Task: Scan the records below for the line containing "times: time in" and the line containing "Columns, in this". Copy both, plus every line between, exactly.

Data listing:
- Opening Delimiter -
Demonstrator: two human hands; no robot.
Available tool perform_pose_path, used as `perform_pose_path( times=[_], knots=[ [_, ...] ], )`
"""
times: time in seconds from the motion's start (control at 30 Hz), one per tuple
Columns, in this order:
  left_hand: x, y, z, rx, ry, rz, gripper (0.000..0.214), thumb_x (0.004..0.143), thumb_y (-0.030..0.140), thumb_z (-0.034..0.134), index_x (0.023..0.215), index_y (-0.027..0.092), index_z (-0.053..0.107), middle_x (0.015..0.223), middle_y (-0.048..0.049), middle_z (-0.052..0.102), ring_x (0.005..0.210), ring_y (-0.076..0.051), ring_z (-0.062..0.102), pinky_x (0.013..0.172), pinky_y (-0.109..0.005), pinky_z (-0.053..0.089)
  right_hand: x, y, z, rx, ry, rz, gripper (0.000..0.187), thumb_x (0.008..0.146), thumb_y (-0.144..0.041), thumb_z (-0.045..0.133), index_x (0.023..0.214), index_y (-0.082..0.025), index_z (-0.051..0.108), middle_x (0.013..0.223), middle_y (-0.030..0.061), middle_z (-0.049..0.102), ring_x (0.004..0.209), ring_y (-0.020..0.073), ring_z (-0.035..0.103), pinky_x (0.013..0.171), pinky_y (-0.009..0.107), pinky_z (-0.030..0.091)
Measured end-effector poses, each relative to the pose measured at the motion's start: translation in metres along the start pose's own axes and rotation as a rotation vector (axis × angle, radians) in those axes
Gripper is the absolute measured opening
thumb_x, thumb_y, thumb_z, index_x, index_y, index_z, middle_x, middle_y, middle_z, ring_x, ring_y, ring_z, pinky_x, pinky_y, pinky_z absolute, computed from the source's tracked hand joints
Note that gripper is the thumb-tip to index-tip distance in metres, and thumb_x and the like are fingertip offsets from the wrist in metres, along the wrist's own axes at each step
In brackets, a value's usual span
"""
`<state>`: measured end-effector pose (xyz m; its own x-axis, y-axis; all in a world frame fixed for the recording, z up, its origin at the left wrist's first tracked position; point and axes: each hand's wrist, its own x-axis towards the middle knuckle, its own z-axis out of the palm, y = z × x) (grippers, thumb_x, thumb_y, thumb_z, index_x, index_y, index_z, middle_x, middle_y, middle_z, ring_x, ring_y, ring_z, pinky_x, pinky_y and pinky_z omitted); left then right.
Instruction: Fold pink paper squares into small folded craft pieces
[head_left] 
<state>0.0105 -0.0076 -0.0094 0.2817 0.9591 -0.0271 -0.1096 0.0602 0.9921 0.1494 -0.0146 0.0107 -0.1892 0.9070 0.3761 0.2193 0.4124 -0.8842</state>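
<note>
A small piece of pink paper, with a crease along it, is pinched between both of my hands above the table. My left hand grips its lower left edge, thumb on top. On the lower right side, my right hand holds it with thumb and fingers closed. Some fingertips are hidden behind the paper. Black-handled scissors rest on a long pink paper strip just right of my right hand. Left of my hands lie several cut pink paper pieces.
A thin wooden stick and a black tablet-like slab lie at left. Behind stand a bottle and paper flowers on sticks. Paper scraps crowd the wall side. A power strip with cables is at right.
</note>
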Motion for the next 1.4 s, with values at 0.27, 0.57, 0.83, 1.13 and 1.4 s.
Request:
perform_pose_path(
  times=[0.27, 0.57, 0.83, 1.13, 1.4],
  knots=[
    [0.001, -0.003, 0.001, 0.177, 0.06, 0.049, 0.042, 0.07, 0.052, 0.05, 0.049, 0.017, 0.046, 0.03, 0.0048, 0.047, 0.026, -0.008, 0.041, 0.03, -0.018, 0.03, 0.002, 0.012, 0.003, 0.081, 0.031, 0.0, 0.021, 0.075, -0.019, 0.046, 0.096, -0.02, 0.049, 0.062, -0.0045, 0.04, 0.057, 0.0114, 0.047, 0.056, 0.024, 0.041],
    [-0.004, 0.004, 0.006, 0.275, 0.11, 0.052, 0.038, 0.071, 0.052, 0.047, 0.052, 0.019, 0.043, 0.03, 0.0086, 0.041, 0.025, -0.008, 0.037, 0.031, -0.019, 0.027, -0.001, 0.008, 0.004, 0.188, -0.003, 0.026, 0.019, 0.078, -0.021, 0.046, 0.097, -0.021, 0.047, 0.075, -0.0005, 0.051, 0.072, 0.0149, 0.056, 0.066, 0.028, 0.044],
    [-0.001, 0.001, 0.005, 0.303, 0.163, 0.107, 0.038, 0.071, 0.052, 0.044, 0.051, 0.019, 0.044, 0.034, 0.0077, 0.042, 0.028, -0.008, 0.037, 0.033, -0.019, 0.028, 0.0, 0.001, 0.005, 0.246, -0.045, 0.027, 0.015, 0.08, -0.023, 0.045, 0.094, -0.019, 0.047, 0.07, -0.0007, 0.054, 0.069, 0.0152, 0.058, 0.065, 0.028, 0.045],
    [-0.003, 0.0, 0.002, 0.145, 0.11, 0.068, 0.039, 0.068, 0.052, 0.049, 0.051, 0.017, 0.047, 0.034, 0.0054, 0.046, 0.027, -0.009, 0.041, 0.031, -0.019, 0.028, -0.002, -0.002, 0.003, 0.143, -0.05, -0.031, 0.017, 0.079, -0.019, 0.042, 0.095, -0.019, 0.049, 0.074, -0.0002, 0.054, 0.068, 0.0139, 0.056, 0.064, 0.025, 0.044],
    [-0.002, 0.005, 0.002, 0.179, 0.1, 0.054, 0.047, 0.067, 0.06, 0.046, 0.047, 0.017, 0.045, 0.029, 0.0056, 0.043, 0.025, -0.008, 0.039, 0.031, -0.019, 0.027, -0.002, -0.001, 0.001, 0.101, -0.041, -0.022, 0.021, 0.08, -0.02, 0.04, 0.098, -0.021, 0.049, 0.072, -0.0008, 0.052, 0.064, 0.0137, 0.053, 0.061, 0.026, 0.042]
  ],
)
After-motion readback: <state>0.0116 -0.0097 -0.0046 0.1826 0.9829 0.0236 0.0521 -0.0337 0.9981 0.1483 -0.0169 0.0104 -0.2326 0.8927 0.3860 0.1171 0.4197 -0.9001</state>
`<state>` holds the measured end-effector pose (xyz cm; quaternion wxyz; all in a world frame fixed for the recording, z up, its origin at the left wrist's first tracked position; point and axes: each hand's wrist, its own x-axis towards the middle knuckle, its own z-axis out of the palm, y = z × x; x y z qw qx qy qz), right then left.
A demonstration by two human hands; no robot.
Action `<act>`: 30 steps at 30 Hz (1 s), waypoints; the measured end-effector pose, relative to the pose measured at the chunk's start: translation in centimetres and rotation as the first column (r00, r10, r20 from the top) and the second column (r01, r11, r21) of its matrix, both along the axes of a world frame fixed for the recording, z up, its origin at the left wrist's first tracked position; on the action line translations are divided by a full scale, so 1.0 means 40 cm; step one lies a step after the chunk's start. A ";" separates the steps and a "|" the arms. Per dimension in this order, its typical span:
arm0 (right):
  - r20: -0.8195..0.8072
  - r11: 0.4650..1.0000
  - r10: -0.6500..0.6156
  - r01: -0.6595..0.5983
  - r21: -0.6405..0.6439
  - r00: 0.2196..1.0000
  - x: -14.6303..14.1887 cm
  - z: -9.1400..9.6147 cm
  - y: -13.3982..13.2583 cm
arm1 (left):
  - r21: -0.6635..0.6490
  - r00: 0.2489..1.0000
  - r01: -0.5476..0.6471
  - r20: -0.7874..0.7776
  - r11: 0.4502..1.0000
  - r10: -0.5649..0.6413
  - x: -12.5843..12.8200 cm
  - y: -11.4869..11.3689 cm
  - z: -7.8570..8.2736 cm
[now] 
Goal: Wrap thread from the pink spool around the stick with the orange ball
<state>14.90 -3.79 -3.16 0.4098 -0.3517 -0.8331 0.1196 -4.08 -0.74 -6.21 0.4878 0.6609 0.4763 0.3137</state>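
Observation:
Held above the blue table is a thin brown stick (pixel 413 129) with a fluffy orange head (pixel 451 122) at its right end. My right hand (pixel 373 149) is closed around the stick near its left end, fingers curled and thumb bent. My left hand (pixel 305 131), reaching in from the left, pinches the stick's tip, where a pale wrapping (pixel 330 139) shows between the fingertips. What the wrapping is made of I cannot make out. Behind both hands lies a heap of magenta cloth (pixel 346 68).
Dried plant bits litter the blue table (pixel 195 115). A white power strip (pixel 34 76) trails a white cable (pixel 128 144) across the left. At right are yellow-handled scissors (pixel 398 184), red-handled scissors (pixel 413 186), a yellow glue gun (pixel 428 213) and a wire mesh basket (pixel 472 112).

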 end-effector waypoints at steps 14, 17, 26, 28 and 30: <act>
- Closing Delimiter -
Your response:
times: time in seconds from the motion's start (control at 30 Hz), one per tuple
Columns, in this order:

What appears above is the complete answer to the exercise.